When I decided to pursue medicine, I was the first in my family to attempt a medical career. My only experience with doctors was conducting research with them or shadowing in college. Still, there were certain qualities I admired about physicians and their practices that drew me toward medicine. I found these were best exemplified in internal medicine. Firstly, I enjoyed the idea of a life-long relationship with patients and pursuing a career with the main principle of helping others. Next, I found the challenging and detective-like process of interrogation (history taking), scene investigation (physical exam), and forensics (labs and imaging) to be thrilling and satisfying. Finally, it appealed to my love of organization and details since everyday I would write notes, make lists, and constantly adjust my patients’ plans until the mystery was solved and a life had been saved.

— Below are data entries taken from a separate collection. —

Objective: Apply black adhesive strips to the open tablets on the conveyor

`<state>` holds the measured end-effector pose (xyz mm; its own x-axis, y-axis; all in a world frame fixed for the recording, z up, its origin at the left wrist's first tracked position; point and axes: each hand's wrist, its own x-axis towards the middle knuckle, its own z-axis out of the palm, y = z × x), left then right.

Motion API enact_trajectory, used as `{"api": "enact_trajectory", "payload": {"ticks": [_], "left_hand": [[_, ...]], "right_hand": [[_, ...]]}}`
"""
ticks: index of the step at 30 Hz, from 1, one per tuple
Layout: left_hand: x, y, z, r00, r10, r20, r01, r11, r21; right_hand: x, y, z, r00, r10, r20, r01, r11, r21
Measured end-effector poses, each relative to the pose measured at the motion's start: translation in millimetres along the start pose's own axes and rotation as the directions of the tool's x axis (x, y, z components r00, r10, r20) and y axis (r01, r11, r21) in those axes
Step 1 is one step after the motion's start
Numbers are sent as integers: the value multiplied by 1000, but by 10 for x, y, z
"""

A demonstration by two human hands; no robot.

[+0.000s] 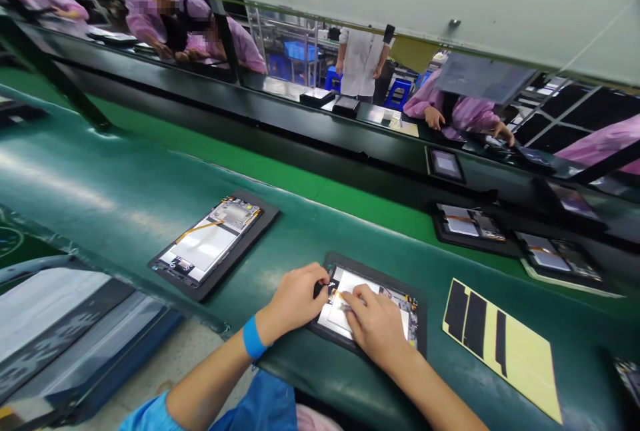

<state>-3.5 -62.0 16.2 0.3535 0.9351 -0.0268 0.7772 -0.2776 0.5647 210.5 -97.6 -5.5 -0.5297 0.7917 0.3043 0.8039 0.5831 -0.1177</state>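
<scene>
An opened tablet-like device (400, 311) lies on a black foam pad (421, 324) on the green table, its white battery area and circuit parts facing up. My left hand (299, 294), with a blue band at the wrist, is at the device's left edge, thumb and fingers pinched round a small dark item that is too small to name. My right hand (377, 324) rests over the middle of the device. Its fingertips are pressed together at an orange flex strip (340, 294) near my left fingers; what they hold, if anything, is hidden.
A second opened device (213, 238) on a pad lies to the left. At right is a yellow sheet (533, 358) with black adhesive strips. More devices (470, 221) sit on the green belt beyond. Several people in pink work across the line; a blue-grey bin (75, 331) stands lower left.
</scene>
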Motion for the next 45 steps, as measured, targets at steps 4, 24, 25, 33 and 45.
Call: {"api": "enact_trajectory", "payload": {"ticks": [4, 24, 25, 33, 45], "left_hand": [[-8, -25, -29, 993, 114, 28, -112, 990, -85], [126, -49, 42, 987, 132, 96, -93, 939, -332], [133, -55, 44, 987, 131, 97, -90, 934, -345], [139, -67, 69, 990, 122, 73, -88, 926, -367], [14, -36, 144, 997, 65, -48, -71, 987, -144]], "right_hand": [[4, -2, 17, 1000, 10, 4, -10, 1000, 7], [7, 38, 27, 982, -33, -185, 53, 993, 106], [12, 41, 27, 975, -41, -217, 68, 990, 121], [36, 50, 26, 939, -87, -332, 159, 967, 197], [79, 33, -49, 955, -118, -272, 134, 990, 41]]}}
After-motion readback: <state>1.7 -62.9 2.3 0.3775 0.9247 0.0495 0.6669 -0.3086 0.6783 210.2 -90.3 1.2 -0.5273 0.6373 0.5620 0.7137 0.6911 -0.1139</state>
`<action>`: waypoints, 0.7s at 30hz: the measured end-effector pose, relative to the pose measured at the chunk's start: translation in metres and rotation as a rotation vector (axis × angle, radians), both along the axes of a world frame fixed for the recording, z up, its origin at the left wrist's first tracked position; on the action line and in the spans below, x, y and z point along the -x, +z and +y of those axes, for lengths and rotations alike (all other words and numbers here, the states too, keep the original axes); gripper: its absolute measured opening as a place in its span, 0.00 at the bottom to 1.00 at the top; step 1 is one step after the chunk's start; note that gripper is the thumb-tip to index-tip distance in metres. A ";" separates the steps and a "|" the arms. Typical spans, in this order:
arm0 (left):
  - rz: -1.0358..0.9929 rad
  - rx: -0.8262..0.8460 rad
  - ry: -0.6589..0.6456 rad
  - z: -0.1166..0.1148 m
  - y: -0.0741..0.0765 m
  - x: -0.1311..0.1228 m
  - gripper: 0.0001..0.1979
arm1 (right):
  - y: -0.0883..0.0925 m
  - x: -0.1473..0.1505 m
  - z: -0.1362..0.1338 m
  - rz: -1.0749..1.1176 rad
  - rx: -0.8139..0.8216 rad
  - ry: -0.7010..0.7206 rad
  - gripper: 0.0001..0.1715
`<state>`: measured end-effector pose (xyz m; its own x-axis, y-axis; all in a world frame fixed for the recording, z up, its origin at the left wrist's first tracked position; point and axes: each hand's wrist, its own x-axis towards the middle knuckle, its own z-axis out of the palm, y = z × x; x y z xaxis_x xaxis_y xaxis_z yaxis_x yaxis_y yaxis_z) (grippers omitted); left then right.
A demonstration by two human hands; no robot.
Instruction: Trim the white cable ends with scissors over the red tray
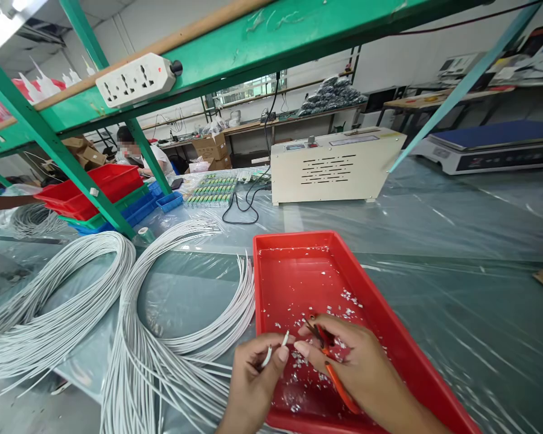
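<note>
Over the near part of a red tray (294,283), my left hand (256,377) is closed, pinching a white cable (285,339). A second short white piece (266,357) shows between its fingers; whether it belongs to the same cable I cannot tell. Just to the right, my right hand (366,371) is wrapped round small cutters with orange handles (341,389). Their dark jaws point up and left, close to the cable end but apart from it. Small white and clear scraps (350,298) lie scattered in the tray. Large coils of white cable (131,301) spread left of it.
A beige machine (335,169) stands behind the tray, a scale (493,147) to its right. Stacked bins (102,190), circuit boards (212,190) and a black cord (242,220) lie back left. A green frame with a power strip (136,81) crosses overhead. A person (151,157) sits beyond.
</note>
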<state>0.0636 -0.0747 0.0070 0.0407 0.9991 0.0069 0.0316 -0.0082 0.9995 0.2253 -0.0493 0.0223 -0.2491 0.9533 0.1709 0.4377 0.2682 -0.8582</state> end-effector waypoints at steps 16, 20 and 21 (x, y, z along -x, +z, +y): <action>0.090 0.009 -0.107 -0.009 0.011 -0.001 0.22 | -0.009 -0.011 -0.012 -0.589 -0.196 0.030 0.23; 0.117 -0.008 -0.105 -0.011 0.008 0.000 0.22 | -0.010 -0.010 -0.015 -0.600 -0.207 0.021 0.23; 0.125 -0.009 -0.108 -0.011 0.008 0.000 0.22 | -0.010 -0.010 -0.015 -0.602 -0.211 0.018 0.23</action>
<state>0.0637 -0.0860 0.0151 0.1494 0.9888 0.0039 0.1542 -0.0272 0.9877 0.2348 -0.0648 0.0119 -0.3754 0.9092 0.1801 0.8206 0.4163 -0.3915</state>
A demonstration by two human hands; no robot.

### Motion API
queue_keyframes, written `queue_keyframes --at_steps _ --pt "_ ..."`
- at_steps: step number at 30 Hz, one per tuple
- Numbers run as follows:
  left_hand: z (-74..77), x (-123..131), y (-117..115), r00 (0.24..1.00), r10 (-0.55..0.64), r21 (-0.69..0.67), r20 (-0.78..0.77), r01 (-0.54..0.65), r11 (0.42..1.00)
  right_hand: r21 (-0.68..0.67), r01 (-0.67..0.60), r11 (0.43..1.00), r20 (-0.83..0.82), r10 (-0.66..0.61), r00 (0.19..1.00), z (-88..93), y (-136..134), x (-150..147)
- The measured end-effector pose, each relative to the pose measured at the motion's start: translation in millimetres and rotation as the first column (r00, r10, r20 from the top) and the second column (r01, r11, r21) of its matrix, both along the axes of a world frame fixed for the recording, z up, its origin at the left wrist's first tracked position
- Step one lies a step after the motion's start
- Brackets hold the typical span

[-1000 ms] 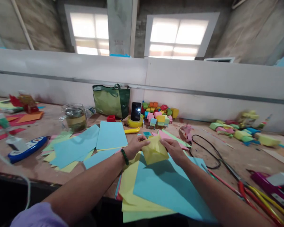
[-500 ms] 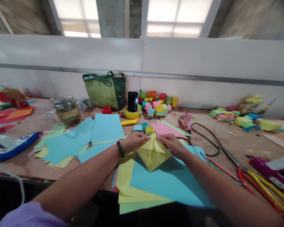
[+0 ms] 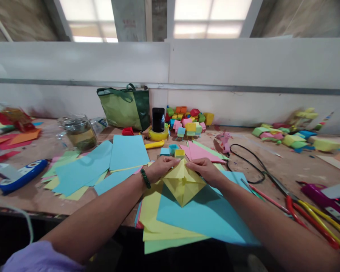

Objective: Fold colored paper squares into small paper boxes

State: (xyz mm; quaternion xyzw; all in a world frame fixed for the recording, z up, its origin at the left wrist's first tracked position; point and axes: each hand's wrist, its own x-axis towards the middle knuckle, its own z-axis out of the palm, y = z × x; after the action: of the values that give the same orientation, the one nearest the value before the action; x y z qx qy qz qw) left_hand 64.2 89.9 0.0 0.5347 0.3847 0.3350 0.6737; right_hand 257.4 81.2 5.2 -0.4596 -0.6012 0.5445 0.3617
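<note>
Between my hands is a partly folded sheet of yellow paper (image 3: 183, 185), diamond-shaped, with a point toward me and creased flaps near its top. My left hand (image 3: 163, 168), with a dark green bead bracelet on the wrist, pinches its upper left edge. The upper right edge is pinched by my right hand (image 3: 205, 170). Beneath lies a blue sheet (image 3: 206, 219) over yellow sheets (image 3: 155, 226) at the front of the table. Just beyond my fingertips stand a small yellow paper box (image 3: 179, 153) and blue paper boxes (image 3: 173, 149).
Scissors (image 3: 289, 200) lie at right beside a purple power strip (image 3: 325, 202). A pink glue gun (image 3: 224, 142) trails a black cord. Left are a glass jug (image 3: 78, 132), loose blue sheets (image 3: 83, 166) and a blue power strip (image 3: 24, 175). Behind stand a phone (image 3: 158, 120) and a green bag (image 3: 126, 107).
Both hands keep their pinch on the yellow paper, which has barely moved. Its upper flaps look slightly more spread. The camera view has shifted a little.
</note>
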Motion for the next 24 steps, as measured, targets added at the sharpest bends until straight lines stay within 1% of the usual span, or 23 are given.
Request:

My extracurricular activities, work experiences, and research further contributed to my interest in internal medicine. Before entering medical school, I had conducted cardiac/radiology research at the Los Angeles Biomedical Institute. I enjoyed viewing the human body through CT imaging and was fascinated by the complexities and inner workings of the heart. In my first and second year of medical school, I worked with a medical oncologist and was able to see the varied manifestations of breast cancer and how medications can become a lifesaver. Then once I started surgery rotations, I found the most interesting and intellectually challenging moments were during pre-rounds and morning rounds where I formulated differentials and interacted with patients. Out of all the avenues of medicine I had explored, I found that internists spent the most time with their patients and provided healing physically, emotionally and socially. I have come to believe internal medicine is the foundation and home base where patients are cared for from the beginning to the end of their hospital stays. I want to become this anchor and support for my patients.

As a future physician, I envision myself as not only an efficient and comprehensive clinician, but also as a caring patient advocate. My ideal practice would focus mainly on clinical practice with some research and teaching opportunities. During my free time I envision myself volunteering in free clinics or participating in medical mission trips to help those in need. So who am I? Simply, I am a doctor-to-be who wants to be a friend and guide for my patients through this ever-changing healthcare system.